This course is a high-level GPU programming for parallel data processing. Topics cover parallel CUDA programming on GPU including efficient memory access, threading models, multi-stream, and multi-GPU programming. Focusing on hands-on applications such as big data processing, visualization, and an artificial intelligence through the real-time GPU system.
Recommended preparation: High-level C/C++ programming skills, ECE 15 or equivalent, CSE 240A or the equivalent.
Prerequisites: graduate standing.
This course aims to learn high-level CUDA programming skills through class labs, class quiz, and homework labs. Thus, all the enrolled students are required to be familiar with C/C++ programming and computer architecture such as SIMD, cache, registers, memory, instructions, pipeline, and so on (Check out Prerequisites).
Also, all the enrolled students must be familiar with CMake and Visual Studio compile and debug.
John Cheng, Max Grossman, Ty McKercher, "Professional CUDA C Programming", Wiley, 2014. ISBN: 978-1-118-73932-7
Prerequisites:
C/C++ programming skill (require hands-on experiences) (ECE-15, ECE-17)

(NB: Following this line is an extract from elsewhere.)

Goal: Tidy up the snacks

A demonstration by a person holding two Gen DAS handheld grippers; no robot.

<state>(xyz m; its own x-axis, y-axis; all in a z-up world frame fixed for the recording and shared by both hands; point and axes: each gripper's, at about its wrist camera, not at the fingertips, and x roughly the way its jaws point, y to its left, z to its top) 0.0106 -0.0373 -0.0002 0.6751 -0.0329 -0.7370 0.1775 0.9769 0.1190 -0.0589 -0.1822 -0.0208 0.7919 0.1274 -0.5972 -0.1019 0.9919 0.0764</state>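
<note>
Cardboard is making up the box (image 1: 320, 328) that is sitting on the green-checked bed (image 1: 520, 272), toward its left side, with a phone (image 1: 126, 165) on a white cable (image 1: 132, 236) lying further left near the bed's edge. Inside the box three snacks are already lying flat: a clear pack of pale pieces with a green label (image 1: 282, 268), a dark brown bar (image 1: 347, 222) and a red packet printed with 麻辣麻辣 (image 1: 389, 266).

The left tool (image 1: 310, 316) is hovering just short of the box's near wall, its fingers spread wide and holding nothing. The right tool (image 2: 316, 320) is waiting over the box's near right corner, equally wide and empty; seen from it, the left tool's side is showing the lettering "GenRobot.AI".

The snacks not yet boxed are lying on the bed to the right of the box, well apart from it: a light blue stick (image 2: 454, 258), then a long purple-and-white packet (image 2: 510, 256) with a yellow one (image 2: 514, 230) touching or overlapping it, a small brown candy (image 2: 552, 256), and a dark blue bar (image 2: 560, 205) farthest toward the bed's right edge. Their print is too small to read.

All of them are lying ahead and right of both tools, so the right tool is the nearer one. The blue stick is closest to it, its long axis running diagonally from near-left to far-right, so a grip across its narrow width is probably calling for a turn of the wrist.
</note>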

CPU architecture course (ECE-30)
Machine learning and Pytorch
Here are some online tutorials for CMake and Visual Studio.
- CMake for Visual studio
Basic CMake Hello World: https://www.youtube.com/watch?v=nbNDhC9Tvg4
- Visual Studio Debugging
How to debug C++ in VS. :https://www.youtube.com/watch?v=0ebzPwixrJA
- Lab1: No-learning Reinforcement Learning - cuda memory allocate
- Lab2: Single Agent Reinforcement Learning
- Lab3: Multi-Agent Reinforcement Learning on CUDA
- Midterm: Optimization Strategies for Lab3
- Final Project
- Quiz0: CUDA setup
- Quiz1: CPU and GPU programming
- Quiz2: CUDA boot speed programming